Türkiye’de keşfedilen Demir Çağı’na ait doğurganlık kültü kompleksi, modern yağmacılar tarafından neredeyse yok ediliyordu.
Yeni bir araştırmaya göre acemi bir yağma planı, Türkiye’de MÖ birinci binyılda bir doğurganlık kültü tarafından kullanılmış olabilecek bir yer altı Demir Çağı kompleksine arkeologları götürdü.
Yapının dayanıksızlığı nedeniyle henüz tam olarak araştırılmamış olan antik kompleksin duvarlarında, Asur tarzında tasvir edilmiş bir tanrılar alayıyla öne çıkan nadir kaya sanatı çizimleri bulunmaktadır. 11 Mayıs 2022 tarihinde Antiquity Dergisi’nin internet sitesinde yayımlanmış olan araştırmaya göre Mezopotamya’dan çıkıp sonraları Anadolu’ya yayılan Yeni Asur İmparatorluğu kültürünün, bu bölgede fethettiği halklara ne kadar güçlü biçimde yayıldığını gösteren bu yeni sanat tarzı, yerel gruplar tarafından uyarlanmış gibi görünüyor.
Ankara Sosyal Bilimler Üniversitesi Eskiçağ Tarihi Bölümü’nden Doç. Dr. Selim Ferruh Adalı, Live Science’a gönderdiği e-postada “Bu bulgu, bölgedeki erken dönem Asur egemenliğine dair kanıtlar içeriyor” diye yazmıştır. “Duvar paneli, bazı tanrıları betimleyen Aramice yazılarla Yeni Asur, Arami ve Suriye-Anadolu ilahi ikonografisini birleştirirken daha önce bilinmeyen unsurlarla bir tanrısal alay tasviri içeriyor”.
Yetkililer, 2017 yılında, antik yer altı kompleksinin varlığını yağmacıların bir köyün altında keşfedip hazinelerine yönelmelerinin ardından öğrendiler. Polisin yağmacıları engellemesiyle birlikte soruşturmayı yürütenler kısa bir süre sonra yağmacıların, Türkiye’nin güneyindeki Başbük (Urfa/Siverek) Köyü’nde, iki katlı bir evin zemininde açtıkları yapay aralığı buldular. Polis, bu keşfi Şanlıurfa Arkeoloji Müzesi’ne bildirirken buradaki arkeologlar, yer altı kompleksindeki 2,2 metreye 1,5 metre ölçüsündeki bu açıklık alanın, kireç taşı kayadan oyulmuş bir giriş odasına açıldığını belirlediler.

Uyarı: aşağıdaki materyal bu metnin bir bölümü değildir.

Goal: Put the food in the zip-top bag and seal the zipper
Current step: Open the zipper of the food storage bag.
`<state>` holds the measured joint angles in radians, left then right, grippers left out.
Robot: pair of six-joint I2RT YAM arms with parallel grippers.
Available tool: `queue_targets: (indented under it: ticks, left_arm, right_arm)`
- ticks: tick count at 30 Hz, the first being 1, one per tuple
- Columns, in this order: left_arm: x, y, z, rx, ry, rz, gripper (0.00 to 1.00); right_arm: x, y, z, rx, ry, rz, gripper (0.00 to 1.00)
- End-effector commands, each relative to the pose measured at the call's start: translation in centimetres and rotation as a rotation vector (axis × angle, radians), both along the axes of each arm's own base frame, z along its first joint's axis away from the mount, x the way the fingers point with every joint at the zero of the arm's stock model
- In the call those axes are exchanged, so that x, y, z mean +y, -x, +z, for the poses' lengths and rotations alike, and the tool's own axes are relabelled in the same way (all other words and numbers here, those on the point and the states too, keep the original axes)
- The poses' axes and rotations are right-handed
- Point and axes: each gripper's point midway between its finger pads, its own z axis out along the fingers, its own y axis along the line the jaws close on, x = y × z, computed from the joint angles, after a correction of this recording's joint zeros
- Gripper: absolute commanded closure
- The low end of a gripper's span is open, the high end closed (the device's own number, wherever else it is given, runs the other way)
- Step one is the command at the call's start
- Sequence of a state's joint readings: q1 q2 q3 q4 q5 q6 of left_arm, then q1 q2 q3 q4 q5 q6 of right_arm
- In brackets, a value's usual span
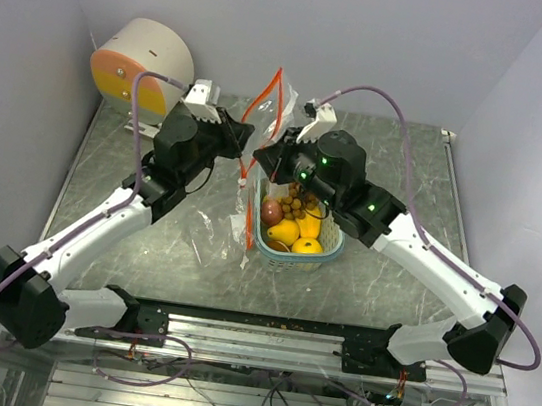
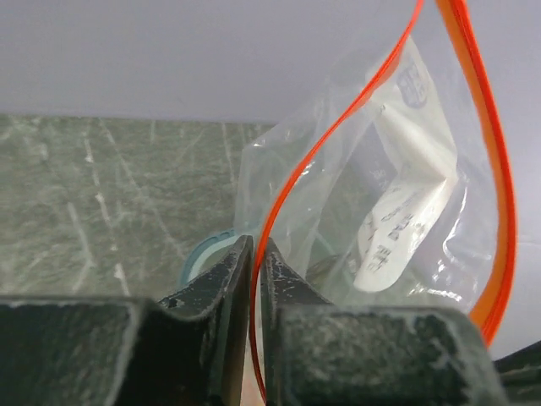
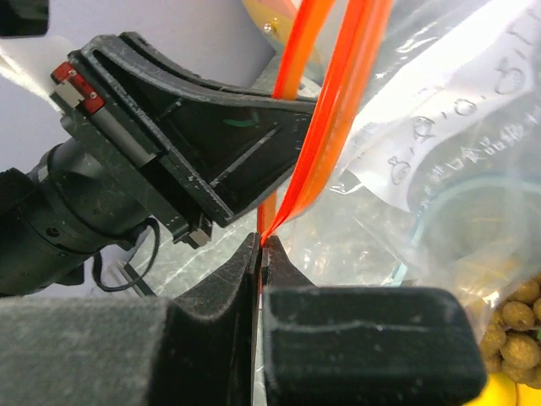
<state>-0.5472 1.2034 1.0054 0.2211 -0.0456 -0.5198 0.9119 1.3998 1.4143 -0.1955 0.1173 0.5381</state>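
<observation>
**Green stone table (image 1: 426, 174), white walls (image 1: 375, 36): zip-top bag (image 2: 338, 220) held up, fruit not yet bagged**

We see the bag upright at mid-table, against the left edge of the light-blue basket (image 1: 288, 259). The left gripper (image 2: 256, 245) is clamped on the orange zipper (image 3: 334, 101), with its jaws nearly touching and the strip between them. The right gripper (image 3: 260, 241) is clamped on it too, pressed tight where two orange bands meet. The two grippers sit just beside each other at the same end of the mouth. Above them the zipper bows into an open loop, and a white printed label (image 2: 406, 194) shows inside.

The grape bunch (image 1: 297, 205), dark red fruit (image 1: 272, 210) and yellow fruits (image 1: 284, 231) all lie in the basket. Grapes show through the plastic in the right wrist view, but we read that as the bag hanging in front of them.

We judge the step in hand to be spreading the mouth for loading. It goes best with one lip per gripper, and we cannot tell whether the right holds one lip or both. We would draw the grippers apart slowly and evenly so the thin film neither slips nor tears. The opening should stay facing up, close to the basket. Once an arm lets go to fetch fruit, the limp bag may fold shut.
</observation>
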Motion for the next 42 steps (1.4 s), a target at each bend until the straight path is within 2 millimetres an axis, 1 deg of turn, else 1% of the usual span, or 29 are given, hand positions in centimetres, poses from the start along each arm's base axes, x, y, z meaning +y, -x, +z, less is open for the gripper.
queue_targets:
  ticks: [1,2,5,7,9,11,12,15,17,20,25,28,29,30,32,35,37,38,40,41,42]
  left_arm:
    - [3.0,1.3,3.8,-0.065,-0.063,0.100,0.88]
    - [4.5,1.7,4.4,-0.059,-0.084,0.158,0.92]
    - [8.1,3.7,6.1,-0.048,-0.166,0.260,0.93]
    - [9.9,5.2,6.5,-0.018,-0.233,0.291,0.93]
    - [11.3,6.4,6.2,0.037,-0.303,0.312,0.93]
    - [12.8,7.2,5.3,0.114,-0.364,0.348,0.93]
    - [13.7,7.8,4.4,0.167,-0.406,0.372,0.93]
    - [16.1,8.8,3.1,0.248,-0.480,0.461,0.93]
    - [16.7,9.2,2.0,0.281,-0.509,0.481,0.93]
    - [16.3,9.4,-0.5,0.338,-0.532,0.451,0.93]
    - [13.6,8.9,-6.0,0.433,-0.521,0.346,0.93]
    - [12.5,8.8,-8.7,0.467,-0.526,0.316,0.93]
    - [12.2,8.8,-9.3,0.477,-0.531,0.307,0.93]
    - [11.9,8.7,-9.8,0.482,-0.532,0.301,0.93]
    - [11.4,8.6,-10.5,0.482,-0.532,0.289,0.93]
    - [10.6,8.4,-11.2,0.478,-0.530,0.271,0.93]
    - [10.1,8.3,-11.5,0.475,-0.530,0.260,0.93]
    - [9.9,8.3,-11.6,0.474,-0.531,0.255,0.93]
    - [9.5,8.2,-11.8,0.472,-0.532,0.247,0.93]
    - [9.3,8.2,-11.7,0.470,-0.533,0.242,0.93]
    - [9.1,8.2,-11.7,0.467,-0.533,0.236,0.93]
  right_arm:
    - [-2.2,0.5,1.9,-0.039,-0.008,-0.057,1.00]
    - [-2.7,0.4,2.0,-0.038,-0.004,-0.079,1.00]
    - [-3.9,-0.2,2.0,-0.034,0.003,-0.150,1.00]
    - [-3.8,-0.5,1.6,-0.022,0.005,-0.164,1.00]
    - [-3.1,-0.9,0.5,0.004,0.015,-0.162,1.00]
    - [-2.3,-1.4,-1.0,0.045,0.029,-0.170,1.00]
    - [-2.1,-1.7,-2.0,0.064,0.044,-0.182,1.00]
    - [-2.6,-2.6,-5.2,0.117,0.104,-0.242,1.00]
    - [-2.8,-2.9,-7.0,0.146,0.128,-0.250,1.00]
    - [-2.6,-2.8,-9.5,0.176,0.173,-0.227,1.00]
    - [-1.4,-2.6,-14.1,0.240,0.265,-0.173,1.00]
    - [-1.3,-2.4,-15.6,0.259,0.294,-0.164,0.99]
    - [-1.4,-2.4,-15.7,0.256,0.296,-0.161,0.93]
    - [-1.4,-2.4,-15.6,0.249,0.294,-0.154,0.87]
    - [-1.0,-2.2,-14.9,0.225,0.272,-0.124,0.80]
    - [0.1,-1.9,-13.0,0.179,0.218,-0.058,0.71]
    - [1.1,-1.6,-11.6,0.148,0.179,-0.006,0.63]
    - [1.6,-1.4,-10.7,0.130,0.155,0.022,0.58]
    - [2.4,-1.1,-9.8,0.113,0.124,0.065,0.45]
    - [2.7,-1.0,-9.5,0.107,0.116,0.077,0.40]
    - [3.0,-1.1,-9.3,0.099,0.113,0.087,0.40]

Yer altı kompleksi, Erken Yeni Asur dönemine (MÖ dokuzuncu yüzyıl civarı) aittir; bir üst ve bir alt galerinin yanında bir de giriş odası içerir. Giriş odasının orijinal kapısı henüz bulunamamıştır.
Adalı, müze uzmanlarının kurtarma kazısını 2018 yılının ağustos ve eylül aylarında gerçekleştirdiklerini söylemiştir. Ancak sit alanının istikrarsızlığı nedeniyle kurtarma kazısı iki ay sonra askıya alınmıştır. Sit alanı, şu anda Türkiye Cumhuriyeti Kültür ve Turizm Bakanlığının koruması altındadır.

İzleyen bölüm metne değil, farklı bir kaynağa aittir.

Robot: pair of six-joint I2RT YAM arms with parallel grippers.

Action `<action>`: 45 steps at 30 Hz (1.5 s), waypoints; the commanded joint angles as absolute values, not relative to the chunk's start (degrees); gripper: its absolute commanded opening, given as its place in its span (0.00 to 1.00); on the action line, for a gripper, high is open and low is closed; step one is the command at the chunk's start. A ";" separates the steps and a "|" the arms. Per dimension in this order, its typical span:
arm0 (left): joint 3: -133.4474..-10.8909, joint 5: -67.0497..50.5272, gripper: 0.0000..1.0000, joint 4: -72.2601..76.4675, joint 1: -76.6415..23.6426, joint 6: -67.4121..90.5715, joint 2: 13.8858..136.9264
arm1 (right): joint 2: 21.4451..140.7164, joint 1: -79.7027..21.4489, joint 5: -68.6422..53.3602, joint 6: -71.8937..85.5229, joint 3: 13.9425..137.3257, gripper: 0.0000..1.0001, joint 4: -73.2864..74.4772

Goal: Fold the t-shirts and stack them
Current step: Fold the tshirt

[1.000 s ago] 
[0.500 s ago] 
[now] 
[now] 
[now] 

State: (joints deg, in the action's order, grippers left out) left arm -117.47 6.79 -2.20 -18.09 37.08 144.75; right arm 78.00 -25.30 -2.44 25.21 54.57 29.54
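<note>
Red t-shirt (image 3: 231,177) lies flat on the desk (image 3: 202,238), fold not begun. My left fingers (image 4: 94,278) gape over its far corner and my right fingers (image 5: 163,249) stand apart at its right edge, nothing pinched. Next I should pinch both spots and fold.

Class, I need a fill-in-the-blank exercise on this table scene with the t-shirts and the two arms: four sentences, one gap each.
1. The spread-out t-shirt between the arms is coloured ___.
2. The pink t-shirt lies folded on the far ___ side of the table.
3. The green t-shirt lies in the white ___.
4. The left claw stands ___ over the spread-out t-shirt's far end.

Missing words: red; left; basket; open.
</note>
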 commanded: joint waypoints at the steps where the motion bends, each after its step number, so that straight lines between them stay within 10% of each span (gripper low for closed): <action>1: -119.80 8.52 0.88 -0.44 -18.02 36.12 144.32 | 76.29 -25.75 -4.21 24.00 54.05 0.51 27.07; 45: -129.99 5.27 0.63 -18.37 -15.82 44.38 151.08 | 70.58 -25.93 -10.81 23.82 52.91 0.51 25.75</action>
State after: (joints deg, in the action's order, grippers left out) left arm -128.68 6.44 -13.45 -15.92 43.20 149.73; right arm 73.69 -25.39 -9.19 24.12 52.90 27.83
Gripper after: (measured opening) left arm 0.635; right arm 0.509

Kısa süren kazı süresince arkeologlar, yer altındaki boşluklarda erozyon nedeniyle düşmüş olan katmanları kaldırdılar. Böylece bir duvar paneline kazınmış olan dekoratif kaya rölyef ortaya çıktı. Bulunan panel, bazılarının yanlarında Aramice yazıtlar bulunan Arami panteonundan tanrı ve tanrıçaların bir alayını tasvir ediyor.
Kazıyı gerçekleştirenler, panelin büyük tarihsel önemi olduğunu keşfedecek olan Adalı’ya paneldeki yazıtların fotoğraflarını göndermişlerdir.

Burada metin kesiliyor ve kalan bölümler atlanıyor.